══ Supplied records

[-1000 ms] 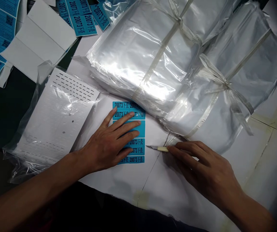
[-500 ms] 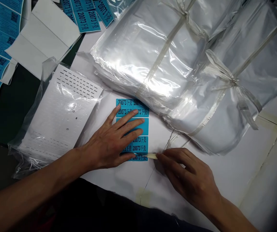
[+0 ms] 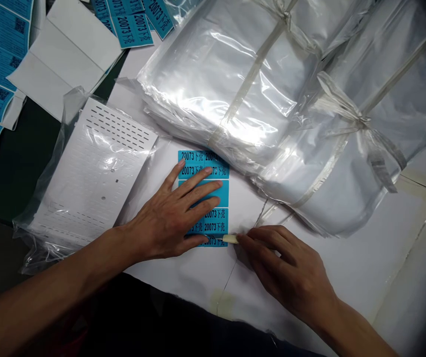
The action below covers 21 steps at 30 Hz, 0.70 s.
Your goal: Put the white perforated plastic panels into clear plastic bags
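the left hand [image 3: 168, 218] lies flat with its fingers spread, palm down on a blue label sheet [image 3: 224, 196], pressing it and grasping nothing. the sheet sits near the middle of the scene, on white paper [image 3: 183, 275] that covers the work surface. rows printed "20073下壳" show at its far and near ends, with a plain blue strip between them, partly under the fingers.

the right hand [image 3: 290, 270], to the right of the sheet, is closed on a small knife [image 3: 230, 239], pinching its pale handle between thumb and fingers. the thin blade points left over the nearest rows of labels, its tip close to the left thumb [image 3: 195, 242]; whether it touches the sheet is hard to tell.

to the left of the sheet, a white slotted panel [image 3: 97, 163] lies inside a clear plastic bag [image 3: 36, 258]. on the far side, just beyond the labels, rests a stack of clear bags [image 3: 213, 84] tied with a pale strip [image 3: 244, 91]; a second tied stack [image 3: 354, 168] lies to its right. at the far left are printed blue sheets [image 3: 2, 62], a creased white sheet [image 3: 67, 42] and more blue labels [image 3: 134, 29].
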Available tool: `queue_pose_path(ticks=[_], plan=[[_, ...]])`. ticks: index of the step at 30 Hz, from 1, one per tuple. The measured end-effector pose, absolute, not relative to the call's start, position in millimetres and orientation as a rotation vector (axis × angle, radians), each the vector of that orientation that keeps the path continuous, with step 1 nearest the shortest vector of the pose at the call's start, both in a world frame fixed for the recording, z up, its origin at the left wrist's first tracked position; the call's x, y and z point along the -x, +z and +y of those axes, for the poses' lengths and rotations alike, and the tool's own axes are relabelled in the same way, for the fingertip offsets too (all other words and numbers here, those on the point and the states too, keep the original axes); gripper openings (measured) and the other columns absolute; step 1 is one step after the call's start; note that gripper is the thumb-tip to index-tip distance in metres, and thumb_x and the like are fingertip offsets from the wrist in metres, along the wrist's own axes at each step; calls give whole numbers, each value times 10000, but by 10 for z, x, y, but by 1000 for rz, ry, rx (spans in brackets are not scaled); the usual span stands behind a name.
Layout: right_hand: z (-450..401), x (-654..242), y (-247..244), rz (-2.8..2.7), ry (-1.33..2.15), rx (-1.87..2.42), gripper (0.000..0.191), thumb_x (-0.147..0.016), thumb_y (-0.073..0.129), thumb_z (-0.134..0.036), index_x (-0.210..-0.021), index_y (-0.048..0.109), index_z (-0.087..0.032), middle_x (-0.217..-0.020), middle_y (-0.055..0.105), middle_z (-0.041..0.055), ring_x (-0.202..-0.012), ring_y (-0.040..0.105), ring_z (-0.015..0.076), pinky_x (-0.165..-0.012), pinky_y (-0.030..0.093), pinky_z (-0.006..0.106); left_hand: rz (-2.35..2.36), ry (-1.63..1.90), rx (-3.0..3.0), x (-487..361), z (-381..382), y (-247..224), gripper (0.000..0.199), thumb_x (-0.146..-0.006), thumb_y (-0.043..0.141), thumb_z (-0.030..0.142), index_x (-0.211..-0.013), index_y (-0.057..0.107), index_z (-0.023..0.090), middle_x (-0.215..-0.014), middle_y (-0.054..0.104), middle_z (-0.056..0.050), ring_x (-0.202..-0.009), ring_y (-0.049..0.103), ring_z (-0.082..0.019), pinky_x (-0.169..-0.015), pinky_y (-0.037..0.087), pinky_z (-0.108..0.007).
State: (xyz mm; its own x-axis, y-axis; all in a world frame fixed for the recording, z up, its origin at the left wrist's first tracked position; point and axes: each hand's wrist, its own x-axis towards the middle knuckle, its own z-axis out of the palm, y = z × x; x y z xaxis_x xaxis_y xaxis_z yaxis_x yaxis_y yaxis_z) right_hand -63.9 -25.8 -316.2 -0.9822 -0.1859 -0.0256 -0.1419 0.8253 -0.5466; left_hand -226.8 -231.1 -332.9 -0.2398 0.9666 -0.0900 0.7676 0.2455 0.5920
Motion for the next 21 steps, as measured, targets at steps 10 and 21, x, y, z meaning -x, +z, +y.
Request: queue_pose_path(ticks=[10,21], plan=[[-242,608,-3171,2915,-875,274,375,-796,620,-76,-1153,589,-187,-954,648,82,-856,590,202,-679,521,339,2062,529,-1592,2271,-2312,-3320,575,-811,606,425,-1289,425,161,-1477,316,-114,-1398,108,-328,-1121,-14,-632],[-251,586,-3172,2895,-860,297,407,-772,641,-43,-1159,595,-160,-976,642,92,-883,565,210,-705,508,349,2058,545,-1597,2277,-2310,-3317,555,-827,586,418,-1291,418,164,-1474,319,-119,-1398,109,-326,-1116,-3,-644]])
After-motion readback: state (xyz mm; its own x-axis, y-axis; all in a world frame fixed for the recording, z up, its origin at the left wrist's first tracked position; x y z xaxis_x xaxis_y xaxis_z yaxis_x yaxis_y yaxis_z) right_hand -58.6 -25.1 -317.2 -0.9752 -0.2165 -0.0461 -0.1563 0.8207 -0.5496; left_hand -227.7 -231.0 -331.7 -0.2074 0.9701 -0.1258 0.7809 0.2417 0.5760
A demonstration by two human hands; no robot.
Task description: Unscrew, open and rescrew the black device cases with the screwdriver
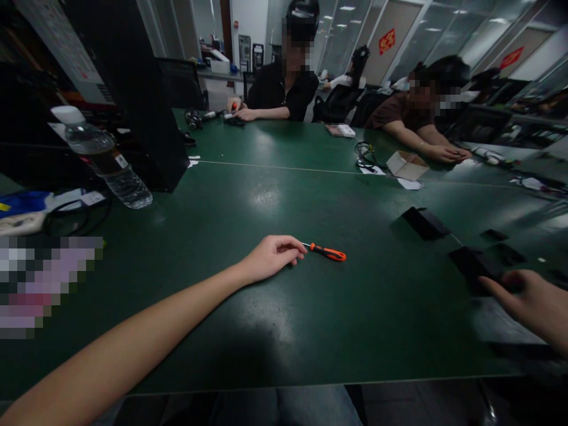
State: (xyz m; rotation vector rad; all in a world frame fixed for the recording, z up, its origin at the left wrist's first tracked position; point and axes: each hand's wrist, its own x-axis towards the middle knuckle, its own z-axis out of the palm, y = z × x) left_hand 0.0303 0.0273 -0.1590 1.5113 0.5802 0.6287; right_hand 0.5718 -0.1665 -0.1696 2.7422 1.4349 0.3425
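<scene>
Rests the left hand on the green table, loosely curled with a narrow gap, at the shaft end of the screwdriver, and has the right hand at a black box, grip too blurred to tell.

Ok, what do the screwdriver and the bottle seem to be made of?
Screwdriver: grip likely plastic, maybe part rubber, moulded orange and black; shaft probably metal, thin and pale. Bottle: shiny plastic by its see-through, rippled body; cap opaque white, likely plastic.

One orange-and-black screwdriver, one clear bottle, one open carton, two larger black pieces, two red wall signs
</scene>
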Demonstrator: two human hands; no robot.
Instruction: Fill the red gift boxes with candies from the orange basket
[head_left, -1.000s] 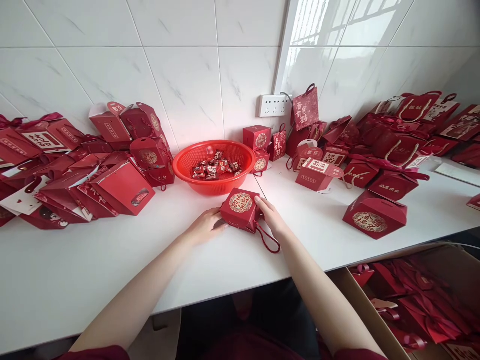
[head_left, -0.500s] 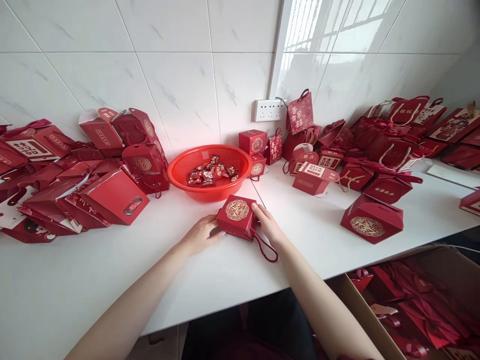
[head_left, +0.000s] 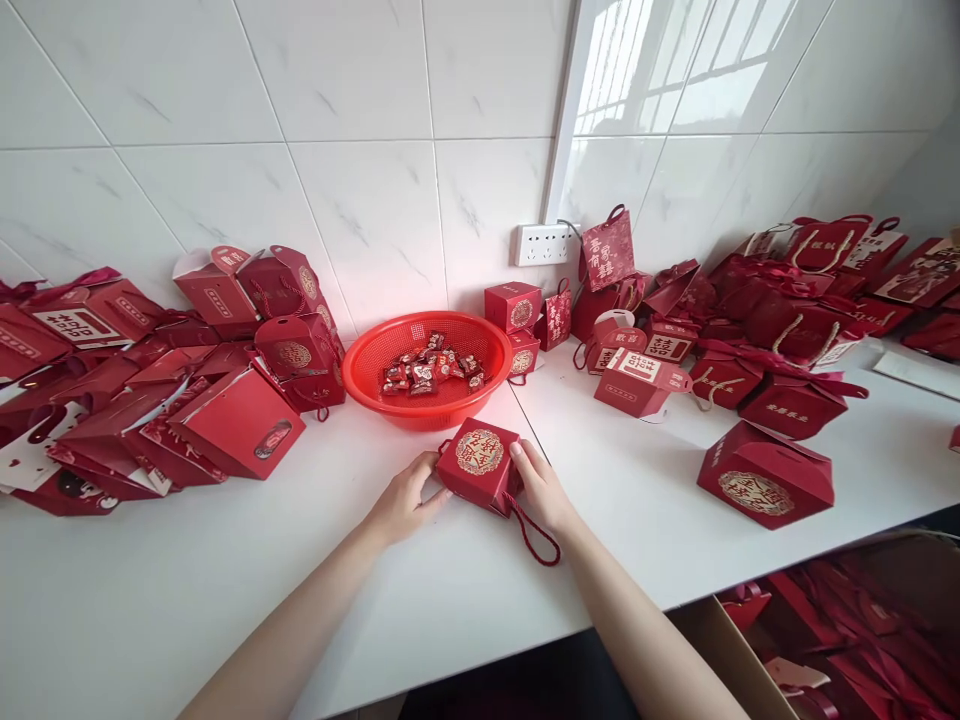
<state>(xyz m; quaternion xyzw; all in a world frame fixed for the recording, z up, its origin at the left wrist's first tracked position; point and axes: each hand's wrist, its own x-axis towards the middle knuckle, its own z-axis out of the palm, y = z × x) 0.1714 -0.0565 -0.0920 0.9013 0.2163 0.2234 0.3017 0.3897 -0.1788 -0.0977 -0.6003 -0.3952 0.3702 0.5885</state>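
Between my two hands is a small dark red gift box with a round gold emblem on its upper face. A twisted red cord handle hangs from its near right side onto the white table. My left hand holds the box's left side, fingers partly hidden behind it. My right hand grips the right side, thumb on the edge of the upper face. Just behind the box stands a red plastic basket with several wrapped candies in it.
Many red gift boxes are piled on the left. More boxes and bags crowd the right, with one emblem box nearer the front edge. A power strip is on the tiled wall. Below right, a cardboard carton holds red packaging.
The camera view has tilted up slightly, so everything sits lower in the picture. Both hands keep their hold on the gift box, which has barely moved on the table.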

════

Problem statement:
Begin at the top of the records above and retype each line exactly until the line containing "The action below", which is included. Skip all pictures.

Your solution:
[-1000 ms] 
[-500 ms] 
[+0 ms] 
The action below covers 21 steps at 30 Hz, 0.70 s.

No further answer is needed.